Затем Ошо в более общих словах говорил со мной о важности оргазма для роста человека: до тех пор, пока он не начинает получать оргазм, он не может полностью раскрыть свой потенциал – не только в сексуальности, но и в других измерениях жизни, поскольку оргазм выводит человека за пределы и дает проблеск чего-то большего, чем его обычное «Я».

Помню еще одно значимое переживание, которое случилось со мной во время этих ранних даршанов. Однажды вечером я сидела на даршане в группе восьми человек, как вдруг один молодой мужчина начал играть на гитаре музыку для Ошо. Это было необычно. Как правило, никто не делал ничего подобного. Но он попросил об этом Мукту с такой искренностью и убежденностью: «Все, чего я хочу, это спеть песню для Ошо», что ему предоставили такую возможность.

Уже не помню, какую именно музыку он играл. Помню, что я просто закрыла глаза, стала слушать музыку и ощутила, что мои органы чувств раскрываются на более высоком уровне восприимчивости, который мне был до сих пор незнаком. Я позволила музыке захватить меня на сто процентов, и тогда двери моего восприятия распахнулись, особенно двери слуха. Я почувствовала, что становлюсь одним целым с музыкой, с ночными птицами, щебечущими в саду, с пением сверчков и кваканьем лягушек, со всеми звуками, которые отзываются эхом в чувственной жаре индийской ночи. Я чувствовала, как моя кожа наслаждается нежным прикосновением легкого ветерка, проносящегося через веранду; я ощущала едва уловимый запах «королевы ночи» – цветка жасмина – где-то вдалеке; я осознавала также, что эта возросшая чувствительность погружает меня внутрь на какой-то более глубокий уровень. Это было удивительно, потому что меня воспитывали, внушая религиозную идею, что физические чувства – это опасное искушение, способ потерять себя во внешнем удовольствии, а не бесценные ворота, которые ведут человека глубоко внутрь, в медитацию.

Затем я ощутила, как мощный поток энергии, похожий на луч прожектора, заиграл на моем лице и теле. Я открыла глаза и увидела, что Ошо смотрит на меня в упор своими огромными пугающими глазами.

«Нет, это невозможно», – подумала я и немедленно снова закрыла глаза, погружаясь внутрь, в звуки, ласкающие мои органы чувств. Затем я снова почувствовала луч прожектора – на этот раз он был еще сильнее, – открыла глаза и снова увидела, что он смотрит на меня. Тогда я подумала: «Раз он смотрит на меня, мне придется смотреть на него». Поэтому я больше не стала закрывать глаза.

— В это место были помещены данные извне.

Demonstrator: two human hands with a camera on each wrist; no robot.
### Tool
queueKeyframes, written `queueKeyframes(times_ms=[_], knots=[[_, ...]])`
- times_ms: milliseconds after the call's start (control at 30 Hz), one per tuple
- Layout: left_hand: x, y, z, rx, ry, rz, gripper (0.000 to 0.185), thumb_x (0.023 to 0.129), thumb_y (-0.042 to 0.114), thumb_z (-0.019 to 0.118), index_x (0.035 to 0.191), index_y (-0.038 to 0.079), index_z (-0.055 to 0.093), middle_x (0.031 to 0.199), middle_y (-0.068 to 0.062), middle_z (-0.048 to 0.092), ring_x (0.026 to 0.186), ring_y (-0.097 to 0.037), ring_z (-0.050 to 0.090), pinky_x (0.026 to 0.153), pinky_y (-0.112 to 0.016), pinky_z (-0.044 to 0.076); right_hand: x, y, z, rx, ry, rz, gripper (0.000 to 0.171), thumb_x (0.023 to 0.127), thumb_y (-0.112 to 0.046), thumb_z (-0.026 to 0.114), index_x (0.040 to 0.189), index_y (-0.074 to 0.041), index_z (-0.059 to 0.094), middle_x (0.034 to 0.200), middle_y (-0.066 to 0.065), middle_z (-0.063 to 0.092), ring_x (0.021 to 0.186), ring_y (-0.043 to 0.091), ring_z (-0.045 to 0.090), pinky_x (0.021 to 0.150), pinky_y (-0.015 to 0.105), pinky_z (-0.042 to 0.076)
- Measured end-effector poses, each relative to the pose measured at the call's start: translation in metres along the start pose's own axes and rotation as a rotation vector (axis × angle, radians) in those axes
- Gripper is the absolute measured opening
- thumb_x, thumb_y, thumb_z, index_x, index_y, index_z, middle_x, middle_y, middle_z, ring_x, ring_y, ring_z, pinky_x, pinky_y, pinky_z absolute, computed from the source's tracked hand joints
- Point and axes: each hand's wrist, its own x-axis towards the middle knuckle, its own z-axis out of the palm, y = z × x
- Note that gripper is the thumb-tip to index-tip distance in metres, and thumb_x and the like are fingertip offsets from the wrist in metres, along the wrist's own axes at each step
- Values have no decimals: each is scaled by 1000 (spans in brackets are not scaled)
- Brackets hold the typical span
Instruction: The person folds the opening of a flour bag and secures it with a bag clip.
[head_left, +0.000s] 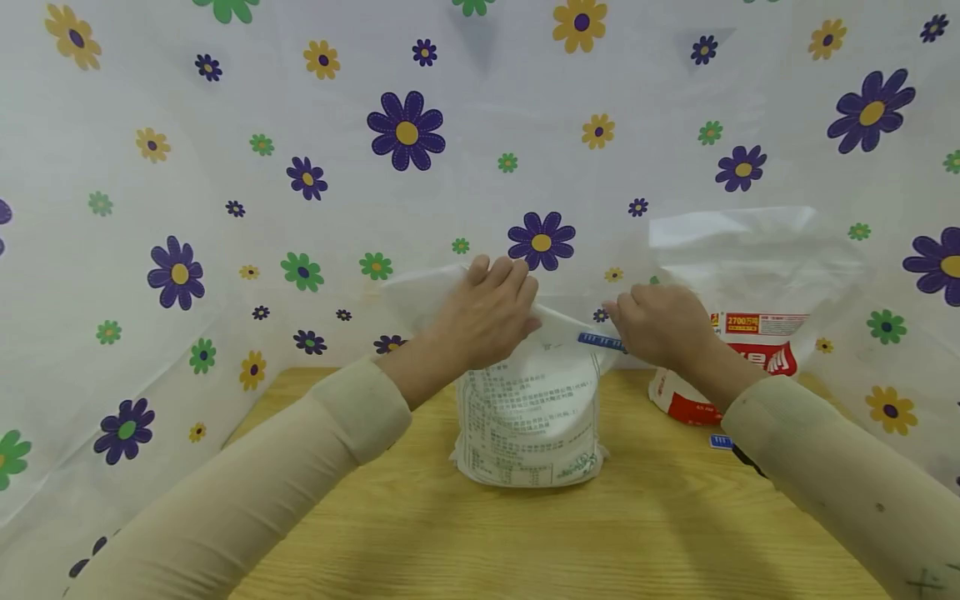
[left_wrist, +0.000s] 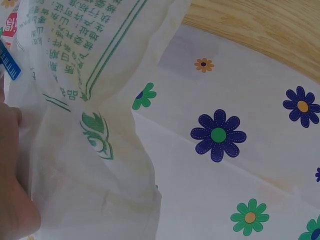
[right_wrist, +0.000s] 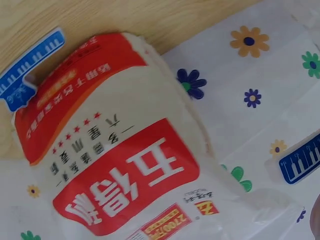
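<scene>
Both hands work at the top of a white bag (head_left: 528, 417) with green print, standing upright on the wooden table (head_left: 420, 533), near its middle. The left hand (head_left: 480, 312) lies over the bag's folded top, fingers curled down onto the plastic and holding the fold flat; in the left wrist view the bag's crumpled upper part (left_wrist: 90, 165) fills the frame beside the palm (left_wrist: 12, 190). The right hand (head_left: 660, 321) pinches a blue clip (head_left: 600, 340) at the right end of the fold, fingertips closed on it. The clip touches the bag's top edge; whether its jaws already bite the plastic cannot be told. The same clip shows as a blue strip at the edge of the right wrist view (right_wrist: 300, 160) and in the corner of the left wrist view (left_wrist: 9, 62). To the right, behind the right forearm, stands a second bag (head_left: 750, 350), red and white, its clear top upright; the right wrist view shows its red label (right_wrist: 120, 180). A second blue clip (head_left: 721, 442) lies loose on the table just beside that bag, also seen at (right_wrist: 30, 70). A flowered sheet (head_left: 225, 167) hangs behind and round the table.
</scene>
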Motion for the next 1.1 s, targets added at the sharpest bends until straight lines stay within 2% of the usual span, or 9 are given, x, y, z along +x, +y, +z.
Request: queueKeyframes(times_ms=[100,267,333,433,567,800,1033,1100], knots=[[1,-1,0,5,33,-18,44,103,50,43,122,11,52,117,-7,52,107,-26,42,96,-44,27,2,-2,1,35,60,43,37,99,-23,57,66,-5,56,53,5,44,42,20,43,40,28,35],[-5,-10,-2,10,65,-78,61,99,59,46,134,10,49,131,-11,51,115,-30,42,102,-47,28,15,-15,1,81,122,77,37,101,-24,53,69,-6,54,54,4,42,44,20,43,42,27,33],[-8,-13,-2,16,81,-103,66,97,62,47,133,8,47,128,-13,52,114,-31,44,102,-47,30,18,-18,1,86,133,87,37,101,-24,54,68,-6,52,54,4,41,44,19,42,43,27,33],[-11,-18,-1,26,101,-119,68,95,65,47,127,6,48,115,-13,54,107,-31,47,98,-44,36,22,-23,1,93,156,98,38,100,-23,54,66,-6,50,55,4,40,45,19,40,43,27,31],[-14,-21,0,26,112,-98,67,95,65,48,124,5,48,106,-10,54,100,-29,48,91,-40,39,27,-28,3,103,189,98,39,100,-23,53,65,-6,49,54,4,39,45,19,38,43,27,29],[-14,-22,0,50,130,-53,70,96,65,48,130,4,47,113,-11,53,101,-28,46,91,-39,38,37,-37,6,105,247,85,40,100,-24,52,65,-5,49,53,5,40,43,18,37,41,26,28],[-15,-21,-1,61,145,-37,66,96,65,47,124,5,47,105,-8,48,94,-26,42,86,-38,34,51,-49,4,118,296,101,54,109,-29,31,61,-7,45,51,5,40,41,16,35,38,28,28],[-16,-20,0,62,159,-33,64,96,65,47,121,6,47,102,-8,46,92,-25,40,84,-37,33,56,-53,2,123,295,121,55,109,-31,29,62,-7,45,51,5,40,41,17,35,39,28,27]])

Тогда он сказал: «Рада, вставай и танцуй». С моей стороны не было ни «да», ни «нет», ни чего-либо в промежутке. Я просто заметила, что встаю и начинаю танцевать, прямо на веранде, превращаясь в танец, двигаясь с танцем, тотально погружаясь в танец, пока полностью не исчезаю в музыке, в звуках, в ощущениях, в чувствовании. Затем я осознала, что из глубины живота поднимается смех – я смеюсь, смеюсь и смеюсь, сама не зная почему, с восхитительным ощущением пробуждения, с ощущением абсолютной «правильности», с ощущением, что я вернулась домой. Потом я просто кружилась, кружилась, кружилась, пока в прострации не упала на пол к ногам Ошо.

Полагаю, мне простительно было думать, что этим блаженным переживанием завершилась моя инициация. Но мне предстояло сделать еще один шаг. Я уже влюбилась в тантрического мастера. Теперь мне предстояло влюбиться в тантрическое ви́дение жизни.